Cliniche che, ad oggi, non possono funzionare a pieno regime perché sottoposte a continue quarantene e sanificazioni, in cui si assiste ad un preoccupante calo di accessi per la paura delle persone di contrarre il Covid-19.

Cose che abbiamo visto accadere nel nostro paese come nel resto dell’Europa e del mondo, con l’aggravante, però, di essere in un territorio instabile e in stato di guerra, che non può fronteggiare da solo una pandemia.

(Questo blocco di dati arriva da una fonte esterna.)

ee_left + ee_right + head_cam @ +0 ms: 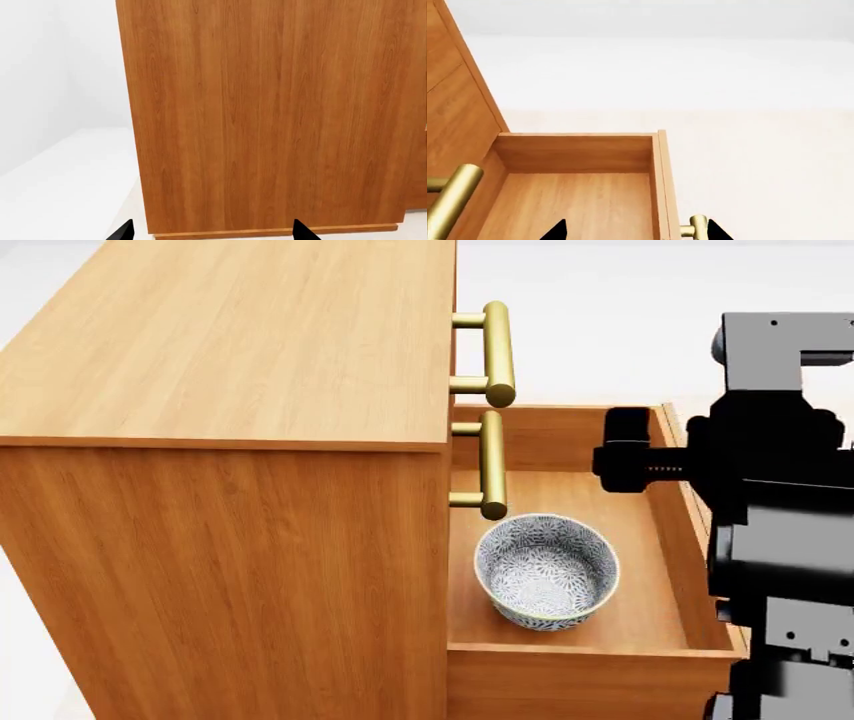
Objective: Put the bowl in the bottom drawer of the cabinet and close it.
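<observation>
Room: pale, near-white floor (601, 300) and white walls, with no other furniture in view.
Cabinet (227, 440): honey-brown wood grain, filling the left of the head view; its flat top and one side panel face the camera.
Left gripper (212, 231): only two black fingertips show at the edge of the left wrist view, spread apart with nothing between them, facing the cabinet's side panel close up.
Upper handles: two brass bars (497, 340) and (493, 462) stick out from the closed drawers above, one over the other.
Drawer (587, 680): the bottom one stands pulled out to the right of the cabinet, a wooden box open on top.
Bowl (547, 571): white with blue-grey floral pattern, upright on the drawer floor, near the front wall and just below the lower brass bar.
Drawer handle (697, 227): a brass bar on the outer face of the front board, seen in the right wrist view.
Right gripper (637, 231): two black fingertips parted and empty, over the drawer's front edge near that handle.
Right arm (774, 500): black links at the right of the head view, beside the drawer.
</observation>
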Tool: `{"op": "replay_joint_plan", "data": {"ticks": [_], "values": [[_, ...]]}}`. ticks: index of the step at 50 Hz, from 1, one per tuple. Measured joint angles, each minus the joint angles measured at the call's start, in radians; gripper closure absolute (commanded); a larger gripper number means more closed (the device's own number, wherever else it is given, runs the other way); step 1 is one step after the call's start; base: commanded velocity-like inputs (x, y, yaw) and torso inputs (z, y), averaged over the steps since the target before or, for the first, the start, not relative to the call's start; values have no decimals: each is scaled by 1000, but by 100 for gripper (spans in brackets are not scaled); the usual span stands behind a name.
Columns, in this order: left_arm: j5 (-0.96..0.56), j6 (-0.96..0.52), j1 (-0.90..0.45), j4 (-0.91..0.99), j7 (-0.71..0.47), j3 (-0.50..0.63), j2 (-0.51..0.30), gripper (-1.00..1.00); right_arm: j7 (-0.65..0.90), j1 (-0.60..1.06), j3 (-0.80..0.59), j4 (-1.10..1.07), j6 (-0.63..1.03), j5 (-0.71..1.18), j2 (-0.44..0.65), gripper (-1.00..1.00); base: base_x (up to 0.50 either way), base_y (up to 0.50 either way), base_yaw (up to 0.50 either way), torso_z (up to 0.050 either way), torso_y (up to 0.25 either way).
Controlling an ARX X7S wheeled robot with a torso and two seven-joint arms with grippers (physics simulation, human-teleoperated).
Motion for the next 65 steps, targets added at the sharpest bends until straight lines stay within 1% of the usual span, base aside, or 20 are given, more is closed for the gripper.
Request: {"op": "replay_joint_plan", "data": {"ticks": [23, 34, 46, 65], "values": [[0, 7, -6, -13, -1, 4, 1, -100, 31, -168, 98, -355, 94, 6, 110, -100, 0, 0, 0, 0, 0], [-1, 6, -8, -14, -3, 5, 0, -100, 34, -246, 159, -481, 135, 16, 149, -100, 0, 0, 0, 0, 0], [-2, 5, -7, -11, -7, 6, -2, -100, 44, -331, 237, -550, 141, 26, 176, -100, 0, 0, 0, 0, 0], [0, 9, -7, -13, -10, 9, -4, -100, 55, -459, 339, -584, 107, 42, 184, -100, 0, 0, 0, 0, 0]]}}
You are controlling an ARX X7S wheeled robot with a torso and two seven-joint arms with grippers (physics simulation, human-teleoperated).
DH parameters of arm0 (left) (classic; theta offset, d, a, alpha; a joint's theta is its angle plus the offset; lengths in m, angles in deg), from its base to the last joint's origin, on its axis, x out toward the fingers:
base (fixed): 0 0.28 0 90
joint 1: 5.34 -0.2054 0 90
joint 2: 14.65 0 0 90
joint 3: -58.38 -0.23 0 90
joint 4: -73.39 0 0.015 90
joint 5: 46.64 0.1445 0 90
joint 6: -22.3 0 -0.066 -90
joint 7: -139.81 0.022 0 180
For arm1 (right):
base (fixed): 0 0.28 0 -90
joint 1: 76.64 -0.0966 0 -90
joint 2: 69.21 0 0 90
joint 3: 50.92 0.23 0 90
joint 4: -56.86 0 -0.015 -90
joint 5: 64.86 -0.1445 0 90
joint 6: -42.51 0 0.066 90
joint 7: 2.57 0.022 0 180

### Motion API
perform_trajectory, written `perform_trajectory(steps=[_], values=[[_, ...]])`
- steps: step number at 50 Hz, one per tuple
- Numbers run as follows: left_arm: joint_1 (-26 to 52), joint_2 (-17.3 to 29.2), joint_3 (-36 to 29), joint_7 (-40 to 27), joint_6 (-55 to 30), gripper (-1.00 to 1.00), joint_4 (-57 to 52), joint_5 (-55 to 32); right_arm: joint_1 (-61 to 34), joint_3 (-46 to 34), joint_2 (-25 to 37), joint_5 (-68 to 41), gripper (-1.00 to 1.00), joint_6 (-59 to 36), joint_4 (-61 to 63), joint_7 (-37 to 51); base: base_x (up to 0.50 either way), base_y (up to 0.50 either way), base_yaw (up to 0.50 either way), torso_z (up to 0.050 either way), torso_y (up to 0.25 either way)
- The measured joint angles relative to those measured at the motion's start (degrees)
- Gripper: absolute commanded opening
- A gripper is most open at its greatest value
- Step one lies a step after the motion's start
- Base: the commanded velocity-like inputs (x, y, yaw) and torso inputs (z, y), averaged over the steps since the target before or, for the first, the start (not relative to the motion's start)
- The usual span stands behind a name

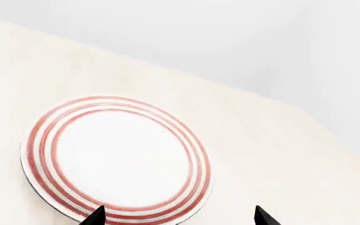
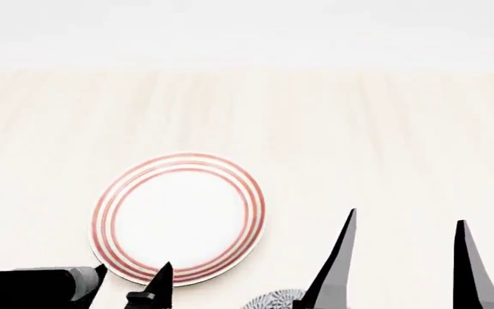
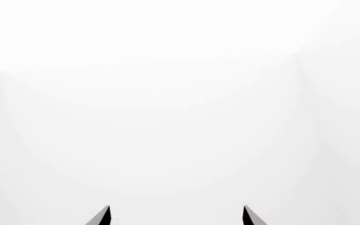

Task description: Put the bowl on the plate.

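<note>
Head view: the plate [image 2: 178, 219], white with three red rings, lies flat on the pale wooden table [image 2: 359, 129], left of centre and near the view's lower edge; the table's far edge runs straight across the upper part of the view, with broad bare surface between it and the plate, and more bare surface to the plate's right; the bowl [image 2: 277, 300] shows only as a patterned sliver at the bottom edge, just right of the plate's near rim and apart from it, beside the inner finger of the right gripper [image 2: 406, 257]; that gripper's two dark fingers stand wide apart with nothing between them, raised and pointing away from the robot; the left gripper [image 2: 131, 283] sits at the plate's near rim, one fingertip over the ringed border, its fingers likewise spread and empty. Left wrist view: the plate [image 1: 117, 159] fills the lower left, the table's edge [image 1: 186, 77] running diagonally beyond it. Right wrist view: only two parted fingertips [image 3: 101, 216] against a blank white background.
</note>
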Motion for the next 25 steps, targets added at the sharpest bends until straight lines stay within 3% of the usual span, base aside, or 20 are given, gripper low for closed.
perform_trajectory(steps=[12, 25], values=[[4.3, -2.0, 1.0, -3.6, -14.5, 1.0, 0.9, -16.1, -0.2, 0.1, 0.4, -0.3, 1.0, 0.4, -0.3, 1.1, 0.0, 0.0, 0.0, 0.0, 0.0], [6.7, -2.3, -0.4, -5.7, -20.6, 1.0, 3.4, -26.1, -0.5, 0.4, 0.9, -0.6, 1.0, 0.7, -0.7, 2.3, 0.0, 0.0, 0.0, 0.0, 0.0]])
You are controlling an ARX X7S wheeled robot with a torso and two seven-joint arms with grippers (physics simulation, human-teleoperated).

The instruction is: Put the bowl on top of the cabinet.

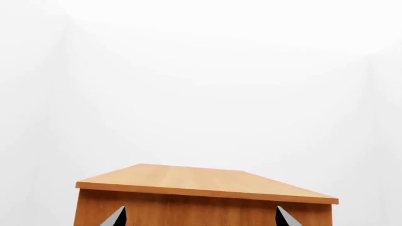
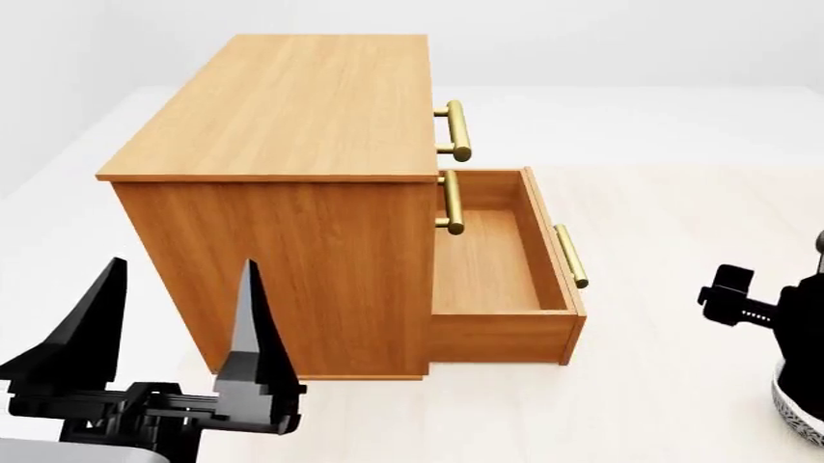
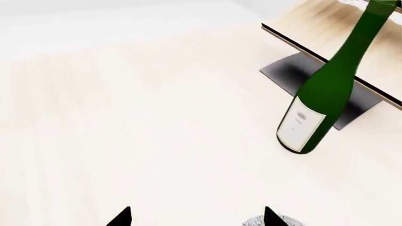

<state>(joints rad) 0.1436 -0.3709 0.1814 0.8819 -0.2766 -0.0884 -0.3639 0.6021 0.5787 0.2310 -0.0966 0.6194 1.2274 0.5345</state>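
The bowl (image 2: 798, 410) is cut off at the right edge – only patterned rim shows. The cabinet (image 2: 289, 116) stands upright, long axis running near-to-far. Left tool (image 2: 174, 333) gapes empty; right tool (image 3: 195, 217) spread, grip untellable.

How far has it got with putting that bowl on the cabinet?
Nothing looks done: the orange-brown wooden cabinet has a bare top. The small blue-grey patterned bowl sits beside the open right gripper, ungrasped; the left gripper is open too. Grasping, lifting and placing remain.

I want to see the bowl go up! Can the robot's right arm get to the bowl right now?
Probably yes. The bowl sits on the floor just below the right gripper, whose jaws are open, and nothing lies between them. The green bottle stands off to the side.
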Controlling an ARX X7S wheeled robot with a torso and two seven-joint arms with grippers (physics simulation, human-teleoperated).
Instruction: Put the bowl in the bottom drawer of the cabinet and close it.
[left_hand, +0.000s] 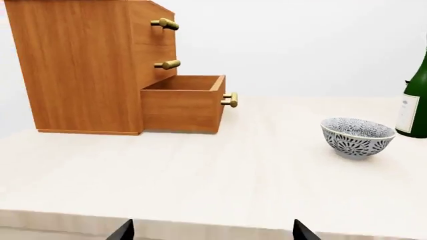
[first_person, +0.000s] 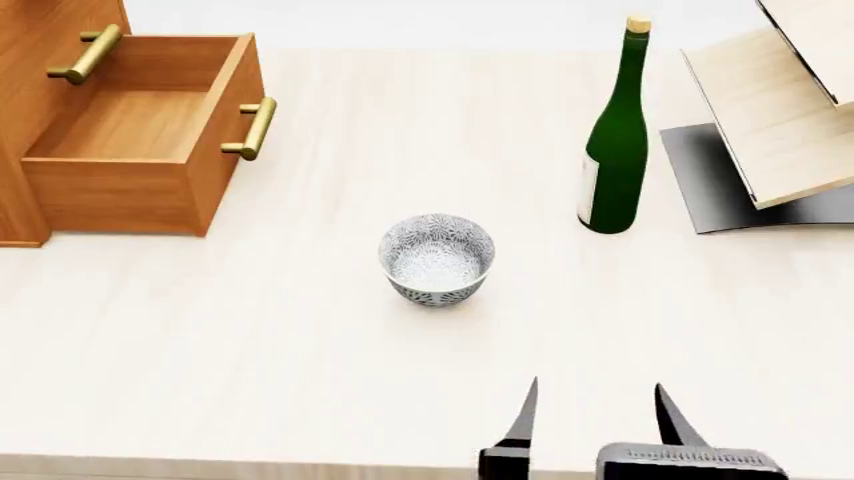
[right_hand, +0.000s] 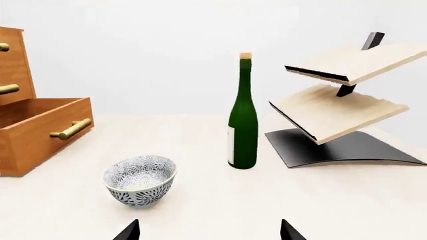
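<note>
right gripper at head view's bottom edge, near table front edge, jaws parted, dark fingertips pointing forward, holding nothing, left gripper only two spread tips in its wrist view, empty

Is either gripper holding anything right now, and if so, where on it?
Nothing is held. The right gripper is open above the table edge, short of the bowl, which stands free. The left gripper's fingertips are apart with nothing between them.

Cabinet top beyond frame edge
</note>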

Basti pensare che ad aprile, quando siamo riusciti/e a rendere operativo il primo reparto Covid-19 di terapia semi-intensiva nell’ospedale di Hassakeh insieme alla Mezzaluna Rossa Curda, nostro storico partner nell’area, in tutto il nord est della Siria non era disponibile uno solo respiratore, un solo letto in rianimazione.

Per questo Un Ponte Per sta per allestire altri 3 reparti Covid-19 negli ospedali di Derek, Membij e Tabqa, le principali città del nord est della Siria, dove non sono presenti altre organizzazioni umanitarie e dove i medici si attendono la più alta percentuale di aumento dei casi nei prossimi mesi.

I reparti saranno operativi a fine settembre, con un totale di 40 posti letto di terapia intensiva e 20 di sub-intensiva, per il trattamento di casi moderati e gravi di infezione da Covid-19. A questo Un Ponte Per affiancherà le formazioni del personale sanitario – medici, infermieri/e e anestestisti/e – che dovrà fronteggiare una situazione molto simile a quella vissuta nel nostro paese, ma con strumenti e mezzi drammaticamente inferiori.

Per questo abbiamo scelto le formazioni a distanza con i/le medici italiani/e che si sono resi/e disponibili per fornire a colleghi e colleghe siriane consulenze e consigli. Una pratica che abbiamo già sperimentato con successo quando abbiamo ricostruito parte dell’ospedale di Raqqa. In quell’occasione abbiamo formato da remoto il personale sanitario della Mezzaluna Rossa Curda grazie alla collaborazione con il Policlinico Gemelli di Roma.

E poi, oggi più che mai, lavoriamo sulla prevenzione. Perché laddove i sistemi sanitari sono vulnerabili, e i medicinali non sempre disponibili, questa è l’unica cura possibile. Stiamo portando avanti da mesi intense campagne di sensibilizzazione nei campi profughi in cui operiamo così come in tutte le cliniche che gestiamo insieme alla Mezzaluna Rossa Curda.

La pandemia di Covid-19 ha riguardato e riguarda tutte e tutti noi. Ma non per tutte e tutti è stata la stessa cosa. Affrontare un’emergenza di questa portata è stato già durissimo con sistemi sanitari solidi, medici adeguatamente formati/e, medicinali e attrezzature disponibili, reparti di terapia intensiva ed ospedali funzionanti. Possiamo solo immaginare cosa significhi farlo in luoghi già feriti dalla guerra, nella desolazione dei campi profughi, in ospedali non attrezzati.

Ma possiamo fare in modo che tutto questo sia meno difficile, insieme. Andrà tutto bene solo se andrà bene per tutte e tutti.